Lou Reed says Sally can't dance, a Canadian punk band named itself I Hate Sally, and now San Francisco's Blame Sally is carrying on the tradition.
"Poor Sally, she gets a lot of crap," admits Monica Pasqual, whose gifted acoustic pop quartet will play a benefit for Colorado Springs' Women's Resource Agency next week.
So who's Sally, and what's wrong with her?
"Well, Sally was really our friend ..."
"No, she is," Pasqual insists, "but she doesn't live here in any more, she's back in England. She's just one of those nice English ladies who apologizes for anything and all the time, just, 'I'm sorry, I'm sorry.' So you can just blame her, she'll take it!"
While Sally's role doesn't extend beyond the band's name, a number of other characters do come into play on the band's latest album, Night of 1000 Stars. The title track, most notably, tells the story of an Afghan war veteran who ends up killing his wife. Pasqual says it was based on the wave of Fort Bragg murders back in the summer of 2002, when the wives of four soldiers were killed in the space of six weeks.
"I just tried to imagine it from the point of view of the returning veteran who has post-traumatic stress and comes home and his wife is leaving him and he snaps," say Pasqual. "I'm much more interested in the human story than in hitting you over the head with, like, 'This is wrong!' I'd rather get at it in a different way, I guess. It's obvious what I believe, but I would rather give it to you in a more subtle way."
An earlier Blame Sally song and video, "If You Tell a Lie," brought the group an unprecedented amount of attention due to exposure through Neil Young's "Living With War" Web site: "It was No. 2 out of hundreds and hundreds of songs on his site for, I think, a year and a half, so it was pretty popular."
So what do Pasqual and her colleagues have against war?
"Yeah, 'Pro-women, anti-war, what's wrong with these people?'" she wonders. "We just did a benefit for war veterans, actually, it was for the VA. We didn't sing ["Night of 1000 Stars"], though.
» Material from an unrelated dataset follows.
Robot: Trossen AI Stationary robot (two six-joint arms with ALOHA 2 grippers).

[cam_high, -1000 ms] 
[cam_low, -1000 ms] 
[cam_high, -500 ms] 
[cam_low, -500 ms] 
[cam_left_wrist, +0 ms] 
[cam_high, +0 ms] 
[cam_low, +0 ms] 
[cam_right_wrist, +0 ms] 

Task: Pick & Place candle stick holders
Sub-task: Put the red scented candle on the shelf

We figured it might be a little too traumatic for all the people with PTS there."
Déjà Vu all over again
Blame Sally's origins go back nine years, to a point when four Bay Area singer-songwriters channeled already-promising careers into one collective, harmony-drenched effort. Comparisons to classic-era Crosby, Stills, Nash & Young aren't uncommon (one critic said 2007's Severland was Blame Sally's Déjà Vu). Indigo Girls and the Dixie Chicks also get cited, although Blame Sally's music — while no less accessible — is arguably more nuanced. (Think Shawn Colvin back in her "Sunny Came Home" period.)
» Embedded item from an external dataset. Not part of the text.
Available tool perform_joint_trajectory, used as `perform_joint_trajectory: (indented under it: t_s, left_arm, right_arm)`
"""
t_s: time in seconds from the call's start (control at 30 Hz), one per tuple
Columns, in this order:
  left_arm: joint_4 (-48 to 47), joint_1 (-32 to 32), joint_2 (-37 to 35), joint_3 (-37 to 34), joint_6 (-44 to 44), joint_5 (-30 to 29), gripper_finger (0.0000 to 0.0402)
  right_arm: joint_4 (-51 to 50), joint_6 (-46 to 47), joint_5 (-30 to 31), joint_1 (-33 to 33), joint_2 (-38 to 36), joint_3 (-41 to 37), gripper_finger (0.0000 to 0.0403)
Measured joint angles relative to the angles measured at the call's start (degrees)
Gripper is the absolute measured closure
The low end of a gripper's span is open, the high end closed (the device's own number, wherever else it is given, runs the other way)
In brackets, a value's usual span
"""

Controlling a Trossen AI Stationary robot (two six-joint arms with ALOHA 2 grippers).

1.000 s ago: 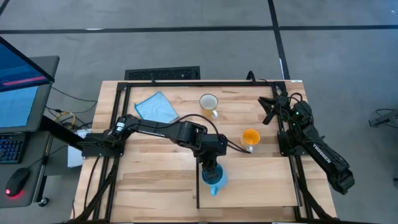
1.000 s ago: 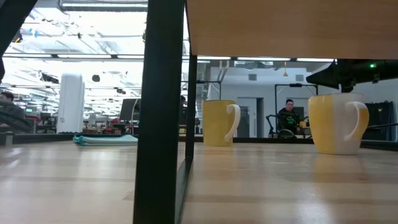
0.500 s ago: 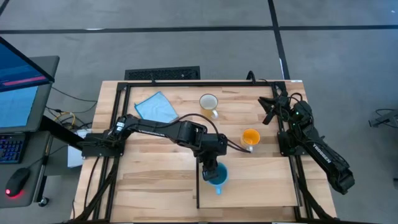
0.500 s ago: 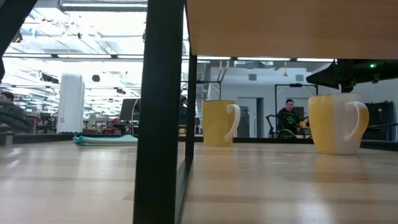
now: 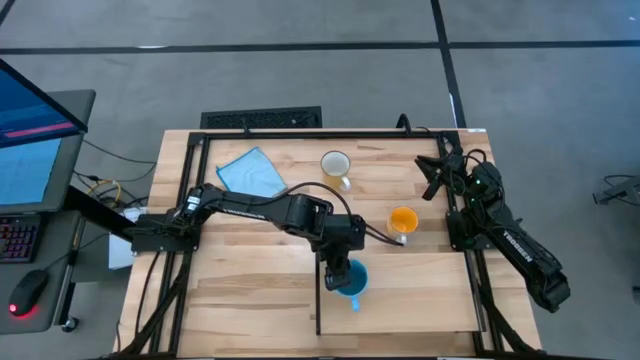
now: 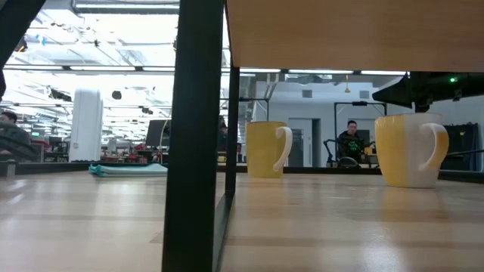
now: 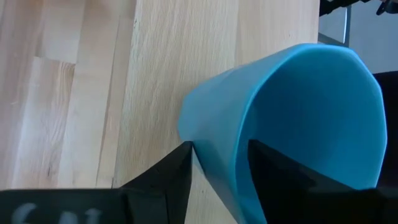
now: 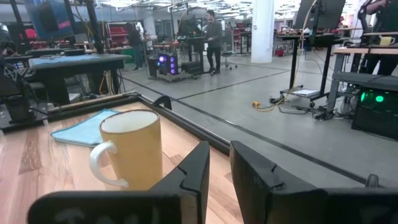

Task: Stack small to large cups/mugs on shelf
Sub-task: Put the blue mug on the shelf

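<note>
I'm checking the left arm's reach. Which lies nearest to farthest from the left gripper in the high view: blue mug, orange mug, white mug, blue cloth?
From the left gripper:
1. Blue mug, at the gripper, on the shelf.
2. Orange mug, toward the right arm.
3. White mug, far side.
4. Blue cloth, far left.

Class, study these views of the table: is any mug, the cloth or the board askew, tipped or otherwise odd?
Only the blue mug on the shelf: in the left wrist view it looks tilted, its wall between the left gripper fingers. The orange mug and white mug stand upright; the blue cloth lies flat.
</note>
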Motion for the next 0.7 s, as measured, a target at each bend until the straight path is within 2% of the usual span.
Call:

All four are gifted singers and instrumentalists, with guitarist Renée Harcourt bringing an affinity for '70s folk rock, former Springs resident Jeri Jones deftly switching between mandolin and dobro, and Pam Delgado playing djembe and other percussion instruments.
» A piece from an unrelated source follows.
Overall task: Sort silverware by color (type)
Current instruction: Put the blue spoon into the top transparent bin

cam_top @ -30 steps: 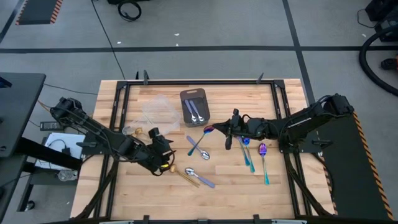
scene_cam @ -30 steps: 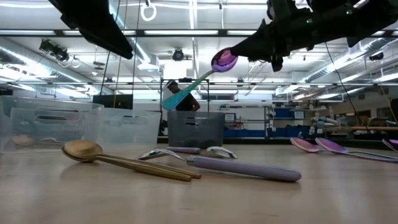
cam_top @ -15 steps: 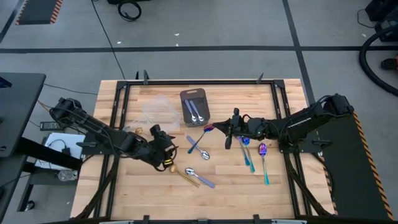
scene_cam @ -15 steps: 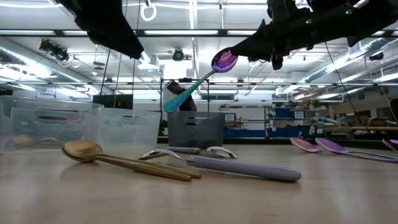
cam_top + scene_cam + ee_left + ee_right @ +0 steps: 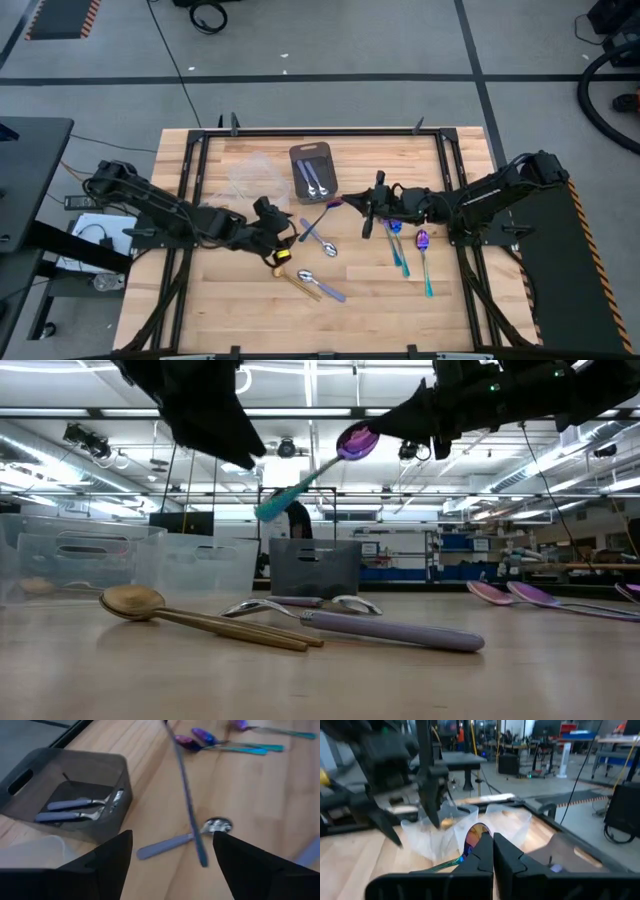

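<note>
a purple-bowled spoon [image 5: 318, 468] with a teal handle is raised; two more such spoons [image 5: 410, 248] lie on the pale wood table [image 5: 460, 310]; lilac-handled silver spoons [image 5: 77, 809] sit in the dark grey tray [image 5: 35, 772]; a gold spoon [image 5: 190, 615] lies near a lilac-handled one [image 5: 385, 628]

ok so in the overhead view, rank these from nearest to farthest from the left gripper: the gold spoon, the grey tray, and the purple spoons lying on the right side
1. The gold spoon, on the wood just beside the left gripper.
2. The grey tray, toward the table's far edge, holding lilac-handled spoons.
3. The purple spoons, on the table's right side by the right arm.
</note>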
Pasqual, meanwhile, brings a classical influence to the mix. As a piano performance major, her intended career was set back by a case of juvenile rheumatoid arthritis, which turned out to be linked to celiac disease.
"I had been on this trajectory — I imagined that I was going to be a concert pianist — and then at some point while I was in college, I was so sick and in so much pain that I just couldn't get better technically.
"It was like one of those shattered dream things. I just left the whole thing. I couldn't stand to hear classical music, I just really left. It was probably seven years later that I started to write songs, and I definitely bring a classical sound, I think, into the music."
More recently, Pasqual has taken to playing the accordion, but not — Lawrence Welk and Li'l Wally fans will be sad to hear — because of any abiding interest in polka. ("I'm more from the French School, I think.")
Produced by Lee Townsend, whose credits range from Rinde Eckert to Elvis Costello, Night of 1000 Stars is a richly textured showcase for a band with a surplus of good songwriters.
Still, Blame Sally does play the occasional cover: Pasqual first heard "La Llorona," a traditional song about Spain's archetypal "weeping woman," on a Joan Baez record. (The group got to play it at a recent show with the folk legend in front of some 12,000 people.)
"La Llorona is an archetypal figure in Mexican folklore," says Pasqual. "She's called 'the weeping woman,' and the story was that she's a beautiful peasant girl who's seduced by a Spanish landowner and has children with him. Then he abandons her and, in a fit of despair, she goes to the river and drowns her children and herself. And legend has it that the ghost of La Llorona walks along the river banks searching for her children."
So Blame Sally likes happy songs, right?
"Well, some," says Pasqual. "Actually, Renée writes really happy love songs and great breakup songs."